_What the task requires_.
Your answer should be one number: how many lines below have the word "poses".

_Provided material_.
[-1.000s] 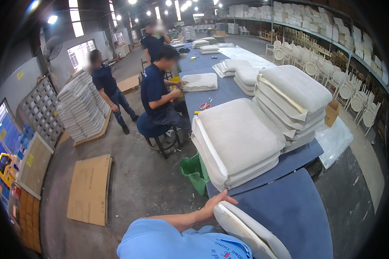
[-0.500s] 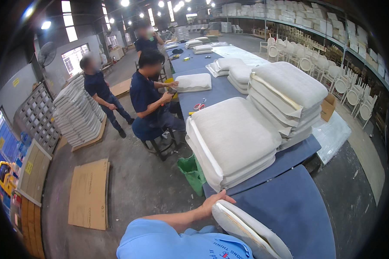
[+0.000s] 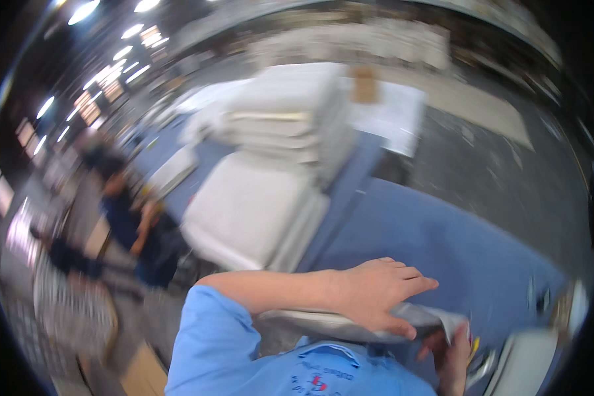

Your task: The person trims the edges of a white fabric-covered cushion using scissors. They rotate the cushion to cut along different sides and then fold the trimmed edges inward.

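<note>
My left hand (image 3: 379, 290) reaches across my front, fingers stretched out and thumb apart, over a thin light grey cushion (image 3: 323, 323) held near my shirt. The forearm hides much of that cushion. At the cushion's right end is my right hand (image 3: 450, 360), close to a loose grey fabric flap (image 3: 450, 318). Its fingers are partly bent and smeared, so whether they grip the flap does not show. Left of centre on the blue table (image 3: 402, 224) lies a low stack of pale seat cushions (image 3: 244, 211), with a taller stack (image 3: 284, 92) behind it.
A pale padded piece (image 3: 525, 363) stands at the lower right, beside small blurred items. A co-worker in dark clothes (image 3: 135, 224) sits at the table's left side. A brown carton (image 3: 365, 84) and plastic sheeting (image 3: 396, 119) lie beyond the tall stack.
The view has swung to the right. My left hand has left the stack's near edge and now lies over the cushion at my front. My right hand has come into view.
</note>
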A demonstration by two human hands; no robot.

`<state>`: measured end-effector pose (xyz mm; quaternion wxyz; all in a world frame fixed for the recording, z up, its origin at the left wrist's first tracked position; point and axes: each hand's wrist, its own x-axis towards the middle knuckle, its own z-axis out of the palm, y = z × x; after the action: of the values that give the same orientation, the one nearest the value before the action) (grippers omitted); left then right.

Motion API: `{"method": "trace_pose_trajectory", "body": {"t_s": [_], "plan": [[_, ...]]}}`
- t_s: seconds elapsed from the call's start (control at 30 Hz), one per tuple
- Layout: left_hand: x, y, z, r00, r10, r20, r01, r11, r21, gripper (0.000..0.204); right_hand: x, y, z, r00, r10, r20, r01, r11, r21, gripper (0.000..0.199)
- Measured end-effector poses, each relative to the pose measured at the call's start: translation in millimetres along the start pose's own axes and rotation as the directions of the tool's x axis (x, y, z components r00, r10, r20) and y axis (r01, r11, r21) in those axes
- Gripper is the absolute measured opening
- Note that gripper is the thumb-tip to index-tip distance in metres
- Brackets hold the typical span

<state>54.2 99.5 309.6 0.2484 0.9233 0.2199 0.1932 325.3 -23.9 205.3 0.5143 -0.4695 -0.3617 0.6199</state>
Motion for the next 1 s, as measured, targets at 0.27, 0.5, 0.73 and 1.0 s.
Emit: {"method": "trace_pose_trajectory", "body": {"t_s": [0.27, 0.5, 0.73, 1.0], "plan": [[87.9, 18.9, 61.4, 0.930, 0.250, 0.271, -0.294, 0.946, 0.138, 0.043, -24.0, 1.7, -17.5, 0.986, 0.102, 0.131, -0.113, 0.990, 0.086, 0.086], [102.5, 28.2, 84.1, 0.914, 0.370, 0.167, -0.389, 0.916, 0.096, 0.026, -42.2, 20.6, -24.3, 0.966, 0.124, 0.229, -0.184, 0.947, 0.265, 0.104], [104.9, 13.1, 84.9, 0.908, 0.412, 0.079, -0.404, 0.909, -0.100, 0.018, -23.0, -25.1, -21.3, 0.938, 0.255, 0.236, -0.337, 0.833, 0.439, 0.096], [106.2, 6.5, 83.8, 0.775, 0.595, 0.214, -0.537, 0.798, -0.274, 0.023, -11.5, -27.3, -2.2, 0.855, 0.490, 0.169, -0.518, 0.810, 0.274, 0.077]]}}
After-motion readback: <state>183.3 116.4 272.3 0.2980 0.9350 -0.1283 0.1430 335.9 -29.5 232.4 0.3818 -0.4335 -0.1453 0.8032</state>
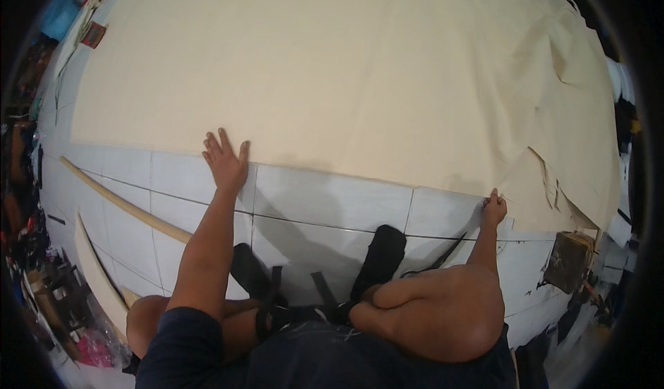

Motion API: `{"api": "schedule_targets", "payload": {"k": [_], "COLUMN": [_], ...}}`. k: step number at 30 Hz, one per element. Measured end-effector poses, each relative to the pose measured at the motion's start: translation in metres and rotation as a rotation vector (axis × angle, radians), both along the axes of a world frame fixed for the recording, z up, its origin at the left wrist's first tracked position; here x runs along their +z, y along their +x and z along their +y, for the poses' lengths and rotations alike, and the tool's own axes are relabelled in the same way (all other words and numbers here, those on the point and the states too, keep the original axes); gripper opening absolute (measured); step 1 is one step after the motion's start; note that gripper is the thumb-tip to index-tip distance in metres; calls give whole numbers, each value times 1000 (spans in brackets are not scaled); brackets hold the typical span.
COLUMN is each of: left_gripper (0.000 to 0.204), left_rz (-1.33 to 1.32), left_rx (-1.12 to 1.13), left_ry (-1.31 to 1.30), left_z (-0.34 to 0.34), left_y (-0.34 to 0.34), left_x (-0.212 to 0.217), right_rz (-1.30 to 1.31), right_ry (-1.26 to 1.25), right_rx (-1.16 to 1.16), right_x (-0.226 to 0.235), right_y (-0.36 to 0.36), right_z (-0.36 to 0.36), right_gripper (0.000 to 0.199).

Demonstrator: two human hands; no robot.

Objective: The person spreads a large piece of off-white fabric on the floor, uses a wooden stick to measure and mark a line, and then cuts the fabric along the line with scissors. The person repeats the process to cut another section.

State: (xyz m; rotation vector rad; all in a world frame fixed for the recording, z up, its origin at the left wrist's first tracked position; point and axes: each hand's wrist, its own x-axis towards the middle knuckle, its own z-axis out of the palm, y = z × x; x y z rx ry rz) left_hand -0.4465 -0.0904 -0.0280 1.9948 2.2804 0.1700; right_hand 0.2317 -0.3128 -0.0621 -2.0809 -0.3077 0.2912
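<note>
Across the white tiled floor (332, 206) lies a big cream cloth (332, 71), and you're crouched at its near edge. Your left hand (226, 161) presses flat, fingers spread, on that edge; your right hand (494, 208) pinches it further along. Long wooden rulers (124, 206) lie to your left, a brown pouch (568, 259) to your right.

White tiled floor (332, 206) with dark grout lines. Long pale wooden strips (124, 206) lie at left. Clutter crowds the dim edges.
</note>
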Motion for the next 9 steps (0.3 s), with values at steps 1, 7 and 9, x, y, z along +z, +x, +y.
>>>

_Result_.
2